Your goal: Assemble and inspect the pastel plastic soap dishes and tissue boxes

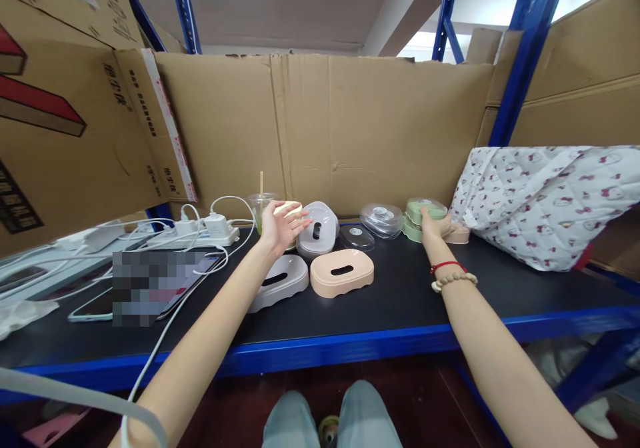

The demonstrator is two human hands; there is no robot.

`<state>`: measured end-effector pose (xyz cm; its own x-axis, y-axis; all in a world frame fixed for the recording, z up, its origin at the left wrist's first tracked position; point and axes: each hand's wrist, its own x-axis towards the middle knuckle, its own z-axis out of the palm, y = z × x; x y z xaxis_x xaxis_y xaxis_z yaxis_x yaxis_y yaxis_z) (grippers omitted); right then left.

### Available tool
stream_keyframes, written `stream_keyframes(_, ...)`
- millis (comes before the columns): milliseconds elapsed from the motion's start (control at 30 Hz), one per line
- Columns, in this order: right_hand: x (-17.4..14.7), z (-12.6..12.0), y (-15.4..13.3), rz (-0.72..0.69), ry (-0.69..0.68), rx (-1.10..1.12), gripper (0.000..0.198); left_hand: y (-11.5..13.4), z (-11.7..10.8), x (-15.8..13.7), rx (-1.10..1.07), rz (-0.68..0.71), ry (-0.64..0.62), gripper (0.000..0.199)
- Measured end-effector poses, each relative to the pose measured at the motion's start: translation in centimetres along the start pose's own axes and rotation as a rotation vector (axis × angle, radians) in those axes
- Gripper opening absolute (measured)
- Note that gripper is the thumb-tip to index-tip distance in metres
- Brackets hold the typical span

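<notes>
My left hand point(283, 229) is open, palm up with its fingers spread, just in front of a pale yellow plastic piece point(289, 206) that it partly hides. Beside its fingertips, a light grey oval cover with a slot point(324, 225) leans tilted. Below lie another grey slotted cover point(295, 276), partly behind my left forearm, and a peach slotted cover point(342, 273). At the right, my right hand point(436, 226) grips a light green oval plastic piece point(419, 208). Under it sits another green piece point(411, 230). A peach piece point(459, 235) shows beside that hand.
Clear oval lids point(381, 220) and a dark-looking transparent lid point(357, 237) lie mid-table. A cup with a straw point(256, 209), a power strip point(220, 235), cables and a tablet point(187, 271) are at left. A quilted bag point(540, 201) stands right; cardboard point(380, 121) walls the back.
</notes>
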<state>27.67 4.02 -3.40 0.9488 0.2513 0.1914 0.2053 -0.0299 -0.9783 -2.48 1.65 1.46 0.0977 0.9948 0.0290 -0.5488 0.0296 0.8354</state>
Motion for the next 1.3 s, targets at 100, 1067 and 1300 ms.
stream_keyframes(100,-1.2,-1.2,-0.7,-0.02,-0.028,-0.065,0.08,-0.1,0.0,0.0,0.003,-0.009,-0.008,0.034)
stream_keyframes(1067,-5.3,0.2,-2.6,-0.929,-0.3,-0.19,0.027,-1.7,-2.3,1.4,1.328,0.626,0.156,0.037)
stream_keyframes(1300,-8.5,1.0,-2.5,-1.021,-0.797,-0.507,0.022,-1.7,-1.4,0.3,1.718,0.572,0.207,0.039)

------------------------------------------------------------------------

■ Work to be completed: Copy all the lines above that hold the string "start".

■ Answer section:
- millis (comes before the columns): milliseconds elapsed from the motion's start (control at 30 Hz), one per line
- Measured end-effector poses, each relative to the pose measured at the motion's start: translation in centimetres along the start pose's own axes and rotation as a rotation vector (axis × angle, radians) in those axes

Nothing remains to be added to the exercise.